### Instructions to follow
Beneath this task are records; print exactly the stretch of them from the line with "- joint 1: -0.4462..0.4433" through the line with "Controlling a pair", both ends included.

*** Data to process Section Begins ***

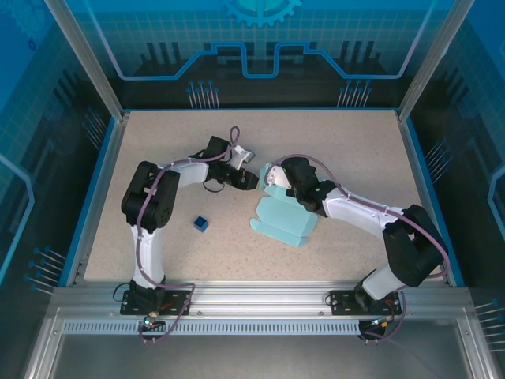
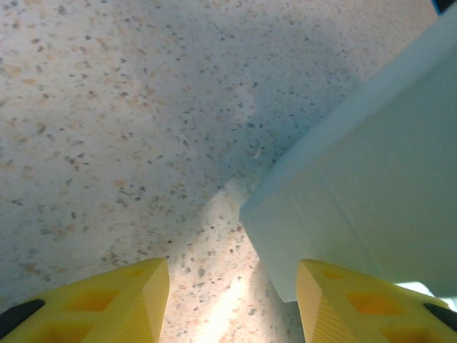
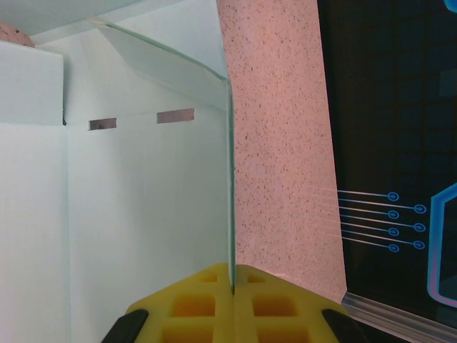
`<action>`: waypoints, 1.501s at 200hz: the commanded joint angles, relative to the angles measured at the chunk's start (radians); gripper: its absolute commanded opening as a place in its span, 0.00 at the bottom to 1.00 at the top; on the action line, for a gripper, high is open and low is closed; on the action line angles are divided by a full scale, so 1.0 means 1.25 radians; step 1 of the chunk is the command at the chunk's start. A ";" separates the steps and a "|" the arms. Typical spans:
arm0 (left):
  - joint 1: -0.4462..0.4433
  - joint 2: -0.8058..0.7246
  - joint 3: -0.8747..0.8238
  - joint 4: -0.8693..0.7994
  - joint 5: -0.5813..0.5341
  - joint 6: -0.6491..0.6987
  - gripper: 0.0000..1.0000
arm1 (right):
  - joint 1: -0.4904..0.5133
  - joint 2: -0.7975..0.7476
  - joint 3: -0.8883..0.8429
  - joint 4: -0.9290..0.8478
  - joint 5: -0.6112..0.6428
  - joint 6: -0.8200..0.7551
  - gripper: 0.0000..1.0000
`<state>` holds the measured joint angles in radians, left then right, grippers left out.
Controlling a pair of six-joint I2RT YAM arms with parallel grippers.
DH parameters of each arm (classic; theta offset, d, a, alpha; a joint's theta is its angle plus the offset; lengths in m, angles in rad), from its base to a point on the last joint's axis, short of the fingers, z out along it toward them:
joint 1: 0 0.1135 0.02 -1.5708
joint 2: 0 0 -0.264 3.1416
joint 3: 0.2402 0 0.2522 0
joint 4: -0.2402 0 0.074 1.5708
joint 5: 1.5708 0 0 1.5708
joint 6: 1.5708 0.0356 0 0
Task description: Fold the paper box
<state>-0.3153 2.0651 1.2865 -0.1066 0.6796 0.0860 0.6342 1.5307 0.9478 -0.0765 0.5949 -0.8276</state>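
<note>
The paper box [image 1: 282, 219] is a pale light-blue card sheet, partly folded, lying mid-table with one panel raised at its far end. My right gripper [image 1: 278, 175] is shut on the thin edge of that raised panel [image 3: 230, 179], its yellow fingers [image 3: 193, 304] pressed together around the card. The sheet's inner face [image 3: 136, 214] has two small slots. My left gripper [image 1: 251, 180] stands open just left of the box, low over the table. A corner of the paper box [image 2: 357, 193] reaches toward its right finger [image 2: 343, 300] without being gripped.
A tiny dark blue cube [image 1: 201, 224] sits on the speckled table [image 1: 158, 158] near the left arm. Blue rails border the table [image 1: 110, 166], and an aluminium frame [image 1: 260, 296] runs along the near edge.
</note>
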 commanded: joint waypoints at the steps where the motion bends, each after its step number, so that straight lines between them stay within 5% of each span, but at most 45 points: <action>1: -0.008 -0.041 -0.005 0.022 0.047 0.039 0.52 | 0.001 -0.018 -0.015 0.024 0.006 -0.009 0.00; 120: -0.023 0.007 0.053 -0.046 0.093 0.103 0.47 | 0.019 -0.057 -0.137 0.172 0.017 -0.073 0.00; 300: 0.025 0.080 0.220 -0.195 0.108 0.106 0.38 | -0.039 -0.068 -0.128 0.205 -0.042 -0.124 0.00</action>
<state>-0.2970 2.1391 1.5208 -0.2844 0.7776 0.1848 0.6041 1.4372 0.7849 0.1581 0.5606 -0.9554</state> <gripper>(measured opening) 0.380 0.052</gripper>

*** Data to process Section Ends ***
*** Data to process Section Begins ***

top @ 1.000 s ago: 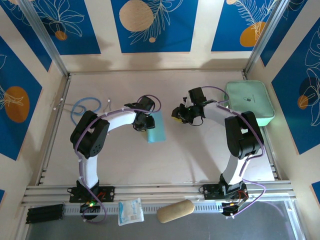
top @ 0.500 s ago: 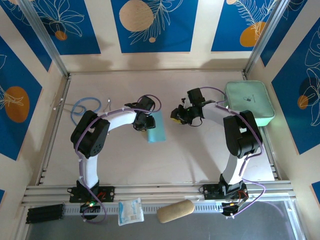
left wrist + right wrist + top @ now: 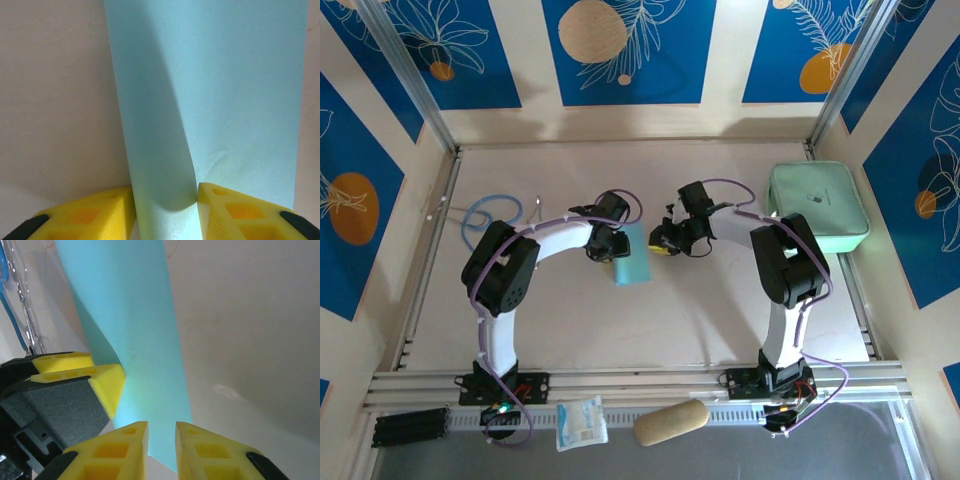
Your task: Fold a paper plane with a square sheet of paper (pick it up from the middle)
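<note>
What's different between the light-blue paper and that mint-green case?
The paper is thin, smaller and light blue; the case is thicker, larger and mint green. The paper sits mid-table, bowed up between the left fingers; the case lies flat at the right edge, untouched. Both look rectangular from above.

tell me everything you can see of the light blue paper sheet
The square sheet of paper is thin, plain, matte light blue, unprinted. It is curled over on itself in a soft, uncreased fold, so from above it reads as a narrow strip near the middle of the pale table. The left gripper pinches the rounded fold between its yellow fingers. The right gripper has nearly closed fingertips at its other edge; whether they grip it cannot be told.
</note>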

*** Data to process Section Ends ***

### Result for this task
  - joint 1: -0.4462..0.4433
  - joint 2: -0.8058..0.7246
  - joint 3: -0.8747..0.8238
  - joint 4: -0.8693..0.7994
  - joint 5: -0.5813..0.5341
  - joint 6: -0.6491..0.6987
  - gripper: 0.0000..1.0000
arm1 (right):
  - joint 1: -0.4904..0.5133
  - joint 2: -0.7975..0.7476
  - joint 3: -0.8883..0.8429
  - joint 4: -0.9290..0.8478
  - joint 5: -0.6112..0.6428
  - joint 6: -0.8200..0.7551
  - gripper: 0.0000..1.0000
`<state>` holds the measured joint angles in radians, left then right, grippers left out.
Controlling a pair of six-joint I2RT YAM arms with parallel grippers.

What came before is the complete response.